Jordan's sole point on appeal is that the trial court erred in denying his motion for a directed verdict because there was insufficient evidence that he committed second degree battery. A motionfor a directed verdict is a challenge to the sufficiency of the evidence. Mings v. State, 318 Ark. 201, 884 S.W.2d 596 (1994). The test for determining the sufficiency of the evidence is whether the verdict is supported by substantial evidence, whether direct or circumstantial. Brown v. State, 315 Ark. 466, 869 S.W.2d 9 (1994). Evidence is substantial if it is of sufficient force and character to compel a conclusion one way or the other beyond suspicion or conjecture. Thomas v. State, 312 Ark. 158, 847 S.W.2d 695 (1993). This court will affirm the conviction if there is substantial evidence to support it when viewed in the light most favorable to the State as appellee. Bangs v. State, 338 Ark. 515, 998 S.W.2d 738 (1999). In cases such as the instant one, when the theory of accomplice liability is implicated, this court will affirm a sufficiency challenge if substantial evidence exists that the defendant acted as an accomplice in commission of the alleged offense. See Ark. Code Ann. ยง 5-2-402(2) (Repl. 1997).

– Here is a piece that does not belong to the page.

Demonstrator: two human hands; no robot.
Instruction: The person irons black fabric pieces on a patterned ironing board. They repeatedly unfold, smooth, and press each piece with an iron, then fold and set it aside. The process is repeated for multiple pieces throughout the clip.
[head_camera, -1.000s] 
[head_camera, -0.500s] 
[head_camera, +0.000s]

At trial, Jordan argued at the close of the State's case that he never made contact with Green and "the swing that made contact that hit, that injured the actual victim was by Tony Moore. And I don't believe the State has met its burden showing Battery Second as to my client, Robert Jordan. He did not cause any physical injury." At the end of trial, Jordan renewed his motion and argued there was no evidence that he caused physical injury to Green. The trial court, in finding Jordan guilty of second degree battery stated, "I think these two young men along with the driver of the vehicle went over there for one purpose. And that was to confront Mr. Green . . . and they go over and confront him [Green] again rather than drive off and leave. If they had driven off, none of this would have happened."

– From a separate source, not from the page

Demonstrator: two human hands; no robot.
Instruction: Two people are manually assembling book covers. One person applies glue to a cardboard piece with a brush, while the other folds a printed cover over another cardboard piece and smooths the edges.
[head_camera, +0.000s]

Arkansas Code Annotated section 5-13-202 (Repl. 1997) provides that "[a] person commits battery in the second degree if with the purpose of causing physical injury to another person, he causes serious injury to any person." Arkansas Code Annotated section 5-2-403(a)(2) (Repl. 1997)provides that a person acts as an accomplice of another person in the commission of an offense, if, with the requisite intent, he aids, agrees to aid, or attempts to aid the other person in the commission of the offense. See also Nelson v. State, 306 Ark. 456, 816 S.W.2d 159 (1991); Pilcher v. State, 303 Ark. 335, 796 S.W.2d 845 (1990). As the State points out, factors relevant to determining whether a person is an accomplice include the presence of the accused near the crime, the accused's opportunity to commit the crime, and association with a person involved in the crime in a matter suggestive of joint participation. Banks v. State, 315 Ark. 666, 869 S.W.2d 700 (1994).

Jordan argues that the State offered no evidence that he caused physical injury to Keith Green. He asserts that both Green and his mother testified that Jordan did not hit Green, there was no evidence that Green and Jordan were arguing before the fight, and that the only parties arguing were Green and Moore. Jordan argues the State never produced testimony that he aided or encouraged Moore's actions in hitting Green. He asserts that there was no testimony of a plan to hit the victim, Jordan never instructed anyone to hit Green, and he did not hold or restrain Green while Moore hit him. We agree. The offense as alleged was battery, not engaging in a verbal confrontation. Testimony offered by the State and uncontradicted was that the boys were talking quietly until Moore suddenly punched Green. While it is true that Jordan was in close proximity to Moore when he hit Green, there was no evidence that Jordan aided, abetted, or encouraged Green in carrying out the single discrete act that constituted this offense.

Reversed and dismissed.

Pittman and Baker, JJ., agree.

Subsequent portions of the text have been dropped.